Thermodynamic stabilization of the von Willebrand Factor A1 domain due to loss-of-function disease-related mutations

Abstract

AbstractThe von Willebrand disease (vWD) is the most common hereditary bleeding disorder, caused by defects of the von Willebrand Factor (vWF), a large extracellular protein in charge of adhering platelets at sites of vascular lesion. vWF carries out this essential homeostatic task, via the specific protein-protein interaction between the vWF A1 domain and the platelet receptor, the glycoprotein Ib alpha (GPIBα). Upon the vWF activation triggered by the shear of the flowing blood.
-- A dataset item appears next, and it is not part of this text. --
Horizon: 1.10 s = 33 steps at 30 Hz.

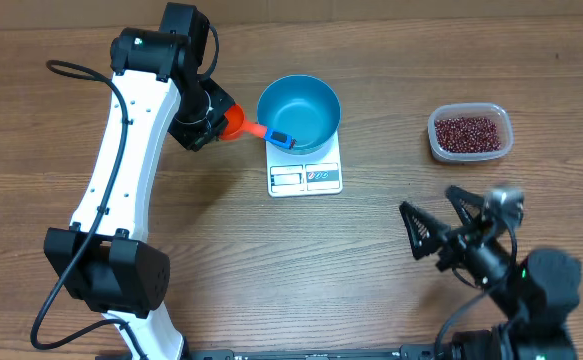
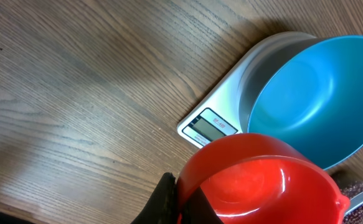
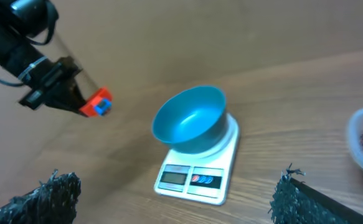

The two naturally occurring mutations G1324A and G1324S at the A1 domain, near the GPIBα binding site, result in a dramatic decrease of platelets adhesion, a bleeding disorder classified as type 2M vWD. However, it remained unclear how these two supposedly minor modifications lead to this drastic phenotypic response. We addressed this question using a combination of equilibrium-molecular dynamics (MD) and non-equilibrium MD-based free energy simulations. Our data confirm that both mutations maintain the highly stable Rossmann fold of the vWF A1 domain. These mutations locally diminished the flexibility of the binding site to GPIBα and induced a conformational change that affected the nearby secondary structure elements. Furthermore, we observed two significant changes in the vWF A1 domain upon mutation, the global redistribution of the internal mechanical stress and the increased thermodynamic stability of the A1 domain. These observations are consistent with previously-reported mutation-augmented melting temperatures. Overall, our results support the idea of thermodynamic conformational restriction of A1— before the binding to GPIBα—as a crucial factor determining the loss-of-function of the G1324A(S) vWD mutants.